Beef and Guinness Pies

, from Issue #55. August, 2015
Photography by Aaron McLean.
Beef and Guinness Pies

These pies bring together two of Ireland’s most famous products. The long, slow cooking makes for tender beef enrobed in a thick, luscious sauce then crowned with a golden potato topping.

Serves: 4-6


1½ kilograms stewing beef, diced 3cm pieces – use chuck, boneless shin, gravy beef or beef cheeks
2 tablespoons olive oil
2 onions, sliced thickly
1 carrot, diced
1 stick celery, sliced
3 cloves garlic, chopped roughly
100 grams bacon, chopped roughly
1 tablespoon finely chopped rosemary or thyme
2 bay leaves
2 tablespoons English mustard
2 tablespoons Worcestershire sauce
1 tablespoon brown sugar
1 small beetroot, peeled and grated
2 tablespoons plain flour
400ml Guinness
½ cup good beef stock
sea salt and freshly ground pepper

Potato and mustard mash
1½ kilograms Agria potatoes, peeled and chopped roughly
2 cloves garlic, crushed
1 tablespoon Dijon mustard
¾ cup cream or milk
good knob of butter
sea salt and freshly ground pepper

To finish
extra butter
freshly ground pepper
sprigs of fresh thyme (optional)


Preheat the oven to 150°C.

Heat the oil in a large ovenproof casserole or saucepan. Add the onions, carrot, celery, garlic, bacon, rosemary and bay leaves. Season generously, cover and cook over a medium low heat for
15 minutes, stirring occasionally until the vegetables are soft.

Stir in the mustard, Worcestershire sauce, sugar and beetroot and cook for 2 minutes. Stir in the flour and cook for 2 minutes. Add the Guinness and stock and bring to the boil. Add the meat to the pan, combine well and season. The stew will look reddish from the beetroot but will darken during cooking.

Place a piece of baking paper over the meat then cover with a tight fitting lid or foil. Braise for 1½ hours then uncover and stir. Cover again and braise for a further 1–1 ½ hours or until the meat is very tender. If the juices are too thin, mix 2–3 teaspoons of cornflour with a tablespoon of water until smooth. Stir into the hot meat then cook for a further 10 minutes.

Potato mash: Cook the potatoes in boiling salted water until very tender. Drain and tip back into the saucepan. Place over a low heat to drive off excess moisture. Mash until smooth then beat in all the remaining ingredients.
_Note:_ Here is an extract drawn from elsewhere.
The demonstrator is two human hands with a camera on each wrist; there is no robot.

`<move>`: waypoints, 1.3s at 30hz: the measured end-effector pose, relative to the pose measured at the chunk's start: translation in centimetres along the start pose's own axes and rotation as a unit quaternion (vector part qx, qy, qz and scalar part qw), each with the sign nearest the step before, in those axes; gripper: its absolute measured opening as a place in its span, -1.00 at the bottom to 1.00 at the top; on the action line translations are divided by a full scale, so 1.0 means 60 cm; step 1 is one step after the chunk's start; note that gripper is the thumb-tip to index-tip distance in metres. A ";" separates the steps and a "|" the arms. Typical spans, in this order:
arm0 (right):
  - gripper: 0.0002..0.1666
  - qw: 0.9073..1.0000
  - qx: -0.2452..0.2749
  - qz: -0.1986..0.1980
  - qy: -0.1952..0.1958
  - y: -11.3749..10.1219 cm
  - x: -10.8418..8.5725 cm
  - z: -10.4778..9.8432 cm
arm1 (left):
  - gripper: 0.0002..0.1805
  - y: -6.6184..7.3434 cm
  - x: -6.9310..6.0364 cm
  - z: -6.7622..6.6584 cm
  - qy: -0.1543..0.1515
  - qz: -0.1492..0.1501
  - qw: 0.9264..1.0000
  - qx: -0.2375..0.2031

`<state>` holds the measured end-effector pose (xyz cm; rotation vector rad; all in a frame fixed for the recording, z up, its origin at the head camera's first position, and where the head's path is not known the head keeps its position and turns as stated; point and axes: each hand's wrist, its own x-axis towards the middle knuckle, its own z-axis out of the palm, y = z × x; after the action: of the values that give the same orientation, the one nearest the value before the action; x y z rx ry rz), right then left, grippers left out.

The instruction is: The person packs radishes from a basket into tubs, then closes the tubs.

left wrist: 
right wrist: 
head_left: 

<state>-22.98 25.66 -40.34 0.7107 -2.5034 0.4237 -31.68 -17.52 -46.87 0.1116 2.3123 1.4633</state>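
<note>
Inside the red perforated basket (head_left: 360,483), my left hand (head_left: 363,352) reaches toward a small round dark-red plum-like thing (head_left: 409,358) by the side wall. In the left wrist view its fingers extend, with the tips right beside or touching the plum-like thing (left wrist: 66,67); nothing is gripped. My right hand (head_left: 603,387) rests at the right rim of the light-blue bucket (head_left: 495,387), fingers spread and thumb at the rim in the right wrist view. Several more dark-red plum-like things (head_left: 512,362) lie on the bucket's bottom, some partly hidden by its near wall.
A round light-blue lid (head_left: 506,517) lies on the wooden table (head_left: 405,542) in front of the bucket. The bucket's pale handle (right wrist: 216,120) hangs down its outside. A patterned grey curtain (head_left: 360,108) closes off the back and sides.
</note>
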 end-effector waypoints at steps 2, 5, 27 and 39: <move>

Preheat the oven to 200°C.

To assemble: Transfer the meat to either one large ovenproof baking dish that is suitable for serving from, or 4–6 individual ovenproof dishes. Top with spoonfuls of the mashed potato and dot over a little extra butter and a grind of pepper. Bake for about 25 minutes or until golden and bubbling. If decorating with fresh sprigs of thyme, add them for the last 10 minutes of cooking. 

Cook’s tip: The stew can be cooled then refrigerated for 2–3 days at this point. Bring back to room temperature then cover and reheat either in the oven or on the stove top until hot.